Mass Spectrometry Data Analysis

Peptide identification

MS/MS data were analyzed using an initial screening by Preview for validation of data quality, followed by Byonic v2.6.49 (Protein Metrics Inc.) for peptide identification and protein inference against version 5.5 of the Chlamydomonas reinhardtii translated genome. In a typical analysis, each data file was searched in two parallel Byonic analyses: one for the unlabeled peptides, and one treating the incorporation of ¹⁵N isotopic labels as a fixed modification. In both cases, these data were restricted to 12 ppm mass tolerances for precursors, with 0.4 Da fragment mass tolerances assuming up to two missed cleavages and allowing for only fully tryptic peptides. These data were validated at a 1% false discovery rate using typical reverse-decoy techniques as described previously (Elias and Gygi, 2007). The combined identified peptide spectral matches and assigned proteins were then exported for further analysis using custom tools developed in MatLab (MathWorks) to provide visualization and statistical characterization.

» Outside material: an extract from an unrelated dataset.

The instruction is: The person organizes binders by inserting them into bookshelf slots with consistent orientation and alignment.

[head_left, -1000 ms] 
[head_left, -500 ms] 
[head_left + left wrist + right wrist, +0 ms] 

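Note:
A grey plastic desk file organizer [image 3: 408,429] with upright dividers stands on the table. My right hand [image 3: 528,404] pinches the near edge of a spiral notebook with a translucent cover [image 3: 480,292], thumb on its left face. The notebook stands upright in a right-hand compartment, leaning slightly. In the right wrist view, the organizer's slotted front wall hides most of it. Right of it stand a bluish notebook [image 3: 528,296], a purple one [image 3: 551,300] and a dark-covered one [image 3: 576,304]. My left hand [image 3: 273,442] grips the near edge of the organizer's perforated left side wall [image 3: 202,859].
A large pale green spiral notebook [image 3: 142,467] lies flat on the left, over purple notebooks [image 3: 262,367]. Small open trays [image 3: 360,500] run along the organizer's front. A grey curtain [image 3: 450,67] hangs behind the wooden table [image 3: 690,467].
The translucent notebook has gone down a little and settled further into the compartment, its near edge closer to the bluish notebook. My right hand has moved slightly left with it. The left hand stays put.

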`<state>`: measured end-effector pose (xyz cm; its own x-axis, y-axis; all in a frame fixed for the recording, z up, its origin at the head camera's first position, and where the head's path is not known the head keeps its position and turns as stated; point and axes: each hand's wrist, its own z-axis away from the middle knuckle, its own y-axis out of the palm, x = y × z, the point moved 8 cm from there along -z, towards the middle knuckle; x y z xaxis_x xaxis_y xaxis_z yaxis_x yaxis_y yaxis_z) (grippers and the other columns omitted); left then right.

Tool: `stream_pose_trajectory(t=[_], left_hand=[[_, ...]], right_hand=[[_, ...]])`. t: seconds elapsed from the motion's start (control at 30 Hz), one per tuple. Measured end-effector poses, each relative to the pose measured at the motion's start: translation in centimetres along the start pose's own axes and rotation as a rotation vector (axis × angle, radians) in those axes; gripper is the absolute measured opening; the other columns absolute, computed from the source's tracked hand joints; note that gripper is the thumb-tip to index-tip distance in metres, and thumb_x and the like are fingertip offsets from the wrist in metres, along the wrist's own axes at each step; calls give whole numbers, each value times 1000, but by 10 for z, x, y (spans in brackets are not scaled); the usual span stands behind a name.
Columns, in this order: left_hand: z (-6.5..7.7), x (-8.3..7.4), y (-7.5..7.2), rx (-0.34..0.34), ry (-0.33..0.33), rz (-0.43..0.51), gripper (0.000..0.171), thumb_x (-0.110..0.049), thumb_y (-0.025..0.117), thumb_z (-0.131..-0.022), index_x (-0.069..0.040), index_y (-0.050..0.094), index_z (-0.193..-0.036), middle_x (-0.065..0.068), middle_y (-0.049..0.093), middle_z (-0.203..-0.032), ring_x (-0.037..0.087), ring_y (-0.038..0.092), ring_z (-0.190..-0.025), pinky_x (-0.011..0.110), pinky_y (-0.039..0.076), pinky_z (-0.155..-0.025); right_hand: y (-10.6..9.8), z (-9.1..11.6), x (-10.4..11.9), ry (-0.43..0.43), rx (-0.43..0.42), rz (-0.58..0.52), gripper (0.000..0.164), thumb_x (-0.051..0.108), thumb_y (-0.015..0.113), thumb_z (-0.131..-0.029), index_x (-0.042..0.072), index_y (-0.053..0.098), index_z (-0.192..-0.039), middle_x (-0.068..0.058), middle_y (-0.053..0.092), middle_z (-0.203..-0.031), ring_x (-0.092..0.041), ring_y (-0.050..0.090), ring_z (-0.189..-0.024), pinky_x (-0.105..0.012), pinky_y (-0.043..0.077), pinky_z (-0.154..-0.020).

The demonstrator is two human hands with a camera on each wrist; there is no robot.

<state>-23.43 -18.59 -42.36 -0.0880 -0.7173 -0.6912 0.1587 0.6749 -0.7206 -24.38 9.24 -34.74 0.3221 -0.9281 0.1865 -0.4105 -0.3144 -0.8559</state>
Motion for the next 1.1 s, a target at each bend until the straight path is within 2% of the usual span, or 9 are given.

Background to CompPASS analysis

To identify bona fide interactions, we used an ¹⁴N/¹⁵N labeling strategy. Bait-Venus-3xFLAG fusion proteins were grown in ¹⁴N media in parallel to ¹⁵N grown controls expressing only Venus-3xFLAG. 3xFLAG affinity purification was performed for target and control lines in parallel, proteins were eluted by 3xFLAG competition, and then target and control elutions were mixed prior to SDS-PAGE purification and MS. In theory, this approach should control for non-specific proteins interacting with the resin, 3xFLAG peptide, Venus and tubes and it should also control for MS variation between runs, resulting in only large ratios for specific interactors. However, analysis of the complete data set showed that using only ¹⁴N/¹⁵N ratios was insufficient to identify real interactors from false positives. This is generally due to the spurious nature of some preys, and in several cases the ratios diverged from 1 across all baits for some preys. Therefore, to analyze our ¹⁴N/¹⁵N labeled dataset, we decided to adapt the CompPASS method (Sowa et al., 2009), an approach previously developed to analyze AP-MS studies of this size using unlabeled proteins.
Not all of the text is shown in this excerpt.